• [Your objective] All of the material must be duplicated exactly, line by line.

START Dataset excerpt

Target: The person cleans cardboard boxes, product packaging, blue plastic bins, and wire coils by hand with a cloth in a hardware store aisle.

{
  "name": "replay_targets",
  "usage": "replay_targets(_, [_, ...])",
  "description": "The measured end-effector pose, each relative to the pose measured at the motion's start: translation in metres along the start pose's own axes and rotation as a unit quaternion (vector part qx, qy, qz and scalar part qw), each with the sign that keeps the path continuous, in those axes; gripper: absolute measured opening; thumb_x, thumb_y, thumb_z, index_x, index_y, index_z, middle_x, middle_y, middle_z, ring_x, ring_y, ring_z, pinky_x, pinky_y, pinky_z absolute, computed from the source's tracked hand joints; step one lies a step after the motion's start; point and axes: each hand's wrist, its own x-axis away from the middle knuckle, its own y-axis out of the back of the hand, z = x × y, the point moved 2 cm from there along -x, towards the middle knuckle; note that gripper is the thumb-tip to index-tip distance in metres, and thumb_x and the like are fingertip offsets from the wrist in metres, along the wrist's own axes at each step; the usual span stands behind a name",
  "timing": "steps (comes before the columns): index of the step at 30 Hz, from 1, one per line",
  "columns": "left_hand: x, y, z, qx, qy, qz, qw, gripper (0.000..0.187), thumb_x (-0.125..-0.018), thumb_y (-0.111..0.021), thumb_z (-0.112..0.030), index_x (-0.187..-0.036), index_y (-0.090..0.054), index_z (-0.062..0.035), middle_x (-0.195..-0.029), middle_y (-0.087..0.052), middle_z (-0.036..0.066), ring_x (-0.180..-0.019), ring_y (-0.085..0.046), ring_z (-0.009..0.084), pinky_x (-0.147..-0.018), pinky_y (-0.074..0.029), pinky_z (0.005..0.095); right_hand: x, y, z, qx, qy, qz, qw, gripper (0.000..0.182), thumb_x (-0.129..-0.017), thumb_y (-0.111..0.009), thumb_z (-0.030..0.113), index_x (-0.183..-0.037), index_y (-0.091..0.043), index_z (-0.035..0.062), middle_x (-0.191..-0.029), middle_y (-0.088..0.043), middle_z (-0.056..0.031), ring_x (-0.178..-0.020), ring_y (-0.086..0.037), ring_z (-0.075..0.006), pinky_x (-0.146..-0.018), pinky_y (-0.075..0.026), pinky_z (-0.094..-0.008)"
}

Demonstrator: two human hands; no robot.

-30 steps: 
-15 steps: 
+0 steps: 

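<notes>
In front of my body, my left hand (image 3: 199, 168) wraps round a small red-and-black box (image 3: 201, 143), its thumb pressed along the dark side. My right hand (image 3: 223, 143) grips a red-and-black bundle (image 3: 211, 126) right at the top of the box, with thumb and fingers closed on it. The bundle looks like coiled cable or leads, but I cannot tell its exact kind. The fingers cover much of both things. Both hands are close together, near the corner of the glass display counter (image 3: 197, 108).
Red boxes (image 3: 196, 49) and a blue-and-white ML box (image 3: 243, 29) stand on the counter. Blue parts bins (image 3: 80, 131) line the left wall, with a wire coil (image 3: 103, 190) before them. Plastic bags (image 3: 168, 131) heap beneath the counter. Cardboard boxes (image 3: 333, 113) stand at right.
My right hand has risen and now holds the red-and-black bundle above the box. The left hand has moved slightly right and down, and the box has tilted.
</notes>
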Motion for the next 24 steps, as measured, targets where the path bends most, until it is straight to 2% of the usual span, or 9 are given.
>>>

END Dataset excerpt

• [Answer box]
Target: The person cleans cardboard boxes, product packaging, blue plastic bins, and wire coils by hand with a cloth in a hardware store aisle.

{
  "name": "replay_targets",
  "usage": "replay_targets(_, [_, ...])",
  "description": "The measured end-effector pose, each relative to the pose measured at the motion's start: translation in metres along the start pose's own axes and rotation as a unit quaternion (vector part qx, qy, qz and scalar part qw), each with the sign that keeps the path continuous, in those axes; gripper: absolute measured opening; thumb_x, thumb_y, thumb_z, index_x, index_y, index_z, middle_x, middle_y, middle_z, ring_x, ring_y, ring_z, pinky_x, pinky_y, pinky_z absolute, computed from the source's tracked hand joints; step one lies a step after the motion's start; point and axes: each hand's wrist, its own x-axis away from the middle knuckle, its own y-axis out of the back of the hand, z = x × y, the point moved 2 cm from there along -x, towards the middle knuckle; note that gripper is the thumb-tip to index-tip distance in metres, and thumb_x and the like are fingertip offsets from the wrist in metres, along the wrist's own axes at each step; the usual span stands behind a name",
  "timing": "steps (comes before the columns): index of the step at 30 Hz, from 1, one per line",
  "columns": "left_hand: x, y, z, qx, qy, qz, qw, gripper (0.000..0.187), thumb_x (-0.125..-0.018), thumb_y (-0.111..0.021), thumb_z (-0.112..0.030), index_x (-0.187..-0.036), index_y (-0.090..0.054), index_z (-0.062..0.035), middle_x (-0.195..-0.029), middle_y (-0.087..0.052), middle_z (-0.036..0.066), ring_x (-0.180..-0.019), ring_y (-0.085..0.046), ring_z (-0.009..0.084), pinky_x (-0.147..-0.018), pinky_y (-0.074..0.029), pinky_z (0.005..0.095); right_hand: x, y, z, qx, qy, qz, qw, gripper (0.000..0.182), thumb_x (-0.129..-0.017), thumb_y (-0.111..0.009), thumb_z (-0.030..0.113), index_x (-0.183..-0.037), index_y (-0.091..0.043), index_z (-0.035..0.062), middle_x (-0.191..-0.029), middle_y (-0.088..0.043), middle_z (-0.056..0.031), ring_x (-0.178..-0.020), ring_y (-0.086..0.037), ring_z (-0.075..0.006), pinky_x (-0.146..-0.018), pinky_y (-0.075..0.026), pinky_z (-0.094..-0.008)"
}

Demonstrator: two human hands; no robot.

-30 steps: 
-15 steps: 
+0 steps: 

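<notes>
In front of my body, my left hand (image 3: 199, 168) wraps round a small red-and-black box (image 3: 201, 143), its thumb pressed along the dark side. My right hand (image 3: 223, 143) grips a red-and-black bundle (image 3: 211, 126) right at the top of the box, with thumb and fingers closed on it. The bundle looks like coiled cable or leads, but I cannot tell its exact kind. The fingers cover much of both things. Both hands are close together, near the corner of the glass display counter (image 3: 197, 108).
Red boxes (image 3: 196, 49) and a blue-and-white ML box (image 3: 243, 29) stand on the counter. Blue parts bins (image 3: 80, 131) line the left wall, with a wire coil (image 3: 103, 190) before them. Plastic bags (image 3: 168, 131) heap beneath the counter. Cardboard boxes (image 3: 333, 113) stand at right.
My right hand has risen and now holds the red-and-black bundle above the box. The left hand has moved slightly right and down, and the box has tilted.
</notes>
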Motion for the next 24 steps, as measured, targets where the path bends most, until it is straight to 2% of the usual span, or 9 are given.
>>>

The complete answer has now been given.